Segundo ele, a mensagem que precisa estar implícita para que a ideia se torne efetiva é a seguinte: “Eu incorporei algo de você em mim. Isso me mudou e enriqueceu, e vou passá-lo para outras pessoas”. Esse tipo de conexão, que excede o simples fato de estar em dívida com o outro, permanece por toda a vida e por meio das gerações.
A ideia de que podemos deixar algo de valor embutido em alguém, mesmo para além do nosso conhecimento, concede uma resposta bastante útil para aqueles que acreditam que a ausência de significado deriva da finitude e da transitoriedade.
O temor frente à morte: A negação do fim
“Quanto mais se fracassa em viver, mais medo se tem da morte.”
O simples pronunciamento da palavra “morte” e informações de que familiares, amigos ou conhecidos faleceram evocam, em certas pessoas, pensamentos e sentimentos reprimidos guardados a sete chaves. A negação da morte nos impõe um preço muito alto e traz como consequência o encarceramento da vida interior e a distorção da racionalidade.
O medo de encará-la de frente cria problemas que podem, a princípio, não parecer diretamente relacionados ao fator morte. A morte tem um longo alcance e um impacto que é, muitas vezes, oculto. Embora esse medo possa paralisar totalmente alguns, muitas vezes, ele é dissimulado e se expressa por meio de sintomas que parecem não ter nenhuma relação com a mortalidade.
Mas há também aquelas pessoas que se relacionam com esse temor de outra maneira, “por meio de manifestações disfarçadas, a exemplo de uma religiosidade excessiva, um acúmulo obsessivo de riquezas, e, até mesmo, sob a forma de propagação de realizações e desejo cego de poder e honraria”. Nesse caso há uma visão equivocada de imortalidade.
A ideia da morte nos salva:
Irvin ressalta que o confronto com a morte não deve resultar em um desespero que possa privar a vida de algum sentido. Ao contrário, esse embate pode ser uma experiência que faz despertar para uma vida mais produtiva e plena.

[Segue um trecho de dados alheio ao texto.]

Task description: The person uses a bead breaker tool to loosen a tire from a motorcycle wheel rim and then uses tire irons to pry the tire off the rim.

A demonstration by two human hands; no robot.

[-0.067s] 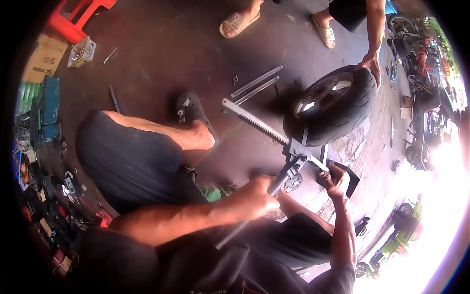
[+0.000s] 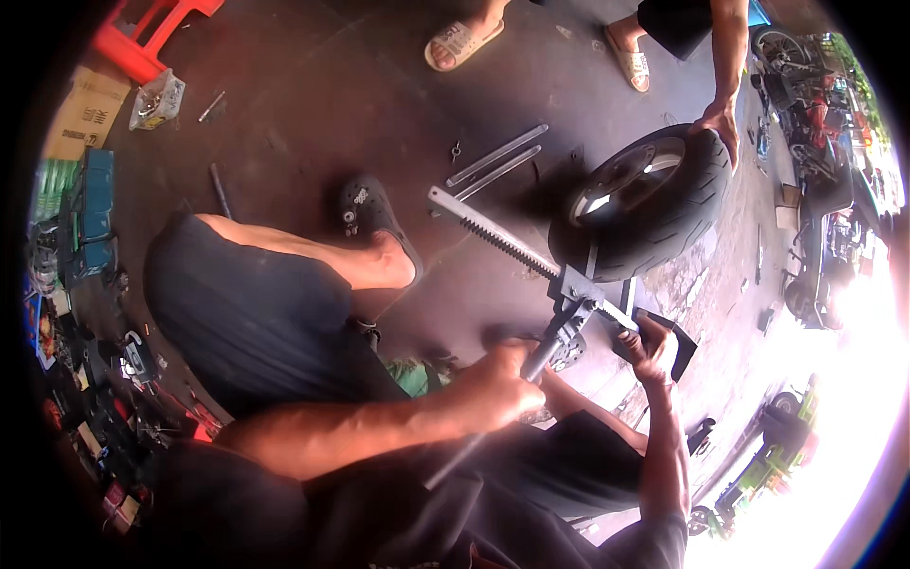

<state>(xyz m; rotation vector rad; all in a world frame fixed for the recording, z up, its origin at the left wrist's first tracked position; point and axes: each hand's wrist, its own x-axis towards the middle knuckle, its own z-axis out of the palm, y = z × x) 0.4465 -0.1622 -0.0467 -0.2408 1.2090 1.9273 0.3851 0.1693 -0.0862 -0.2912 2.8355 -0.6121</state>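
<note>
My left hand (image 2: pixel 502 387) is wrapped round the grey round lever (image 2: pixel 540 360) of a metal rack tool, whose free end slants down past my wrist. The tool's long toothed bar (image 2: pixel 502 242) runs up and to the left from its ratchet block (image 2: pixel 574 296). My right hand (image 2: pixel 650 351) is closed round the other end of the toothed bar, beside a black flat plate (image 2: pixel 681 346). The tool's flat arms reach to the black tyre (image 2: pixel 654 228) on its wheel rim. Another person's hand (image 2: pixel 718 128) steadies the tyre's top; where the arms meet the tyre is partly hidden.
Two flat metal bars (image 2: pixel 498 156) lie on the dark floor beyond the tool. A dark rod (image 2: pixel 220 190) rests further left, near a small clear bin (image 2: pixel 157 100) and a red stool (image 2: pixel 142 47). Teal boxes (image 2: pixel 92 209) and clutter line the left; parked motorbikes (image 2: pixel 820 142) stand right.
My left hand and the lever's free end have shifted down very slightly. The tyre, the other person's hand and my right hand look nearly the same.
</note>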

De acordo com o autor, muitas histórias de mudanças dramáticas e duradouras catalisadas pela confrontação da morte sustentam essa visão. “Enquanto trabalhei intensivamente, por dez anos, com pacientes que enfrentavam a morte por câncer, descobri que muitos deles, em vez de ceder a um desespero narcotizante, mudaram drasticamente para melhor”.
Mas como identificar as experiências reveladoras em pessoas que não passaram por situações gravíssimas ou de quase morte?
Na visão do autor, os principais catalisadores para uma experiência reveladora são os acontecimentos urgentes da vida:
– Luto pela morte de alguém com quem você se importa;
– Uma doença que ameaça sua vida;
– O fim de um relacionamento íntimo;
– Um marco importante na vida, como um grande aniversário (50, 60, 70 anos e
assim por diante);
– Um trauma catastrófico, como um incêndio, um estupro ou um assalto;
– Filhos saindo de casa (o ninho vazio);
– Perda do emprego ou mudança de carreira;
– Aposentadoria;
– Mudança para uma casa de repouso;
– Finalmente, sonhos poderosos que carregam uma mensagem do eu mais
profundo podem servir de experiências reveladoras.
Agora, faça um pequeno exercício de reflexão sobre esses catalisadores e perceba se você já passou por algum deles. Se a resposta for sim, imagine um cenário diferente do ocorrido e pense sobre as possíveis consequências derivadas dessa mudança.
Abraços, até a próxima!
Yalom, Irvin; De frente para o sol; tradução de Daniel Lembo Schiller. 2008. 224p.editora: Agir – Casa dos Livros.
“Eu andava lentamente para o meu fim, certo de que a última batida do meu coração seria gravada na última página do meu trabalho e que a morte estaria levando apenas um homem morto.” – J.P. Sartre.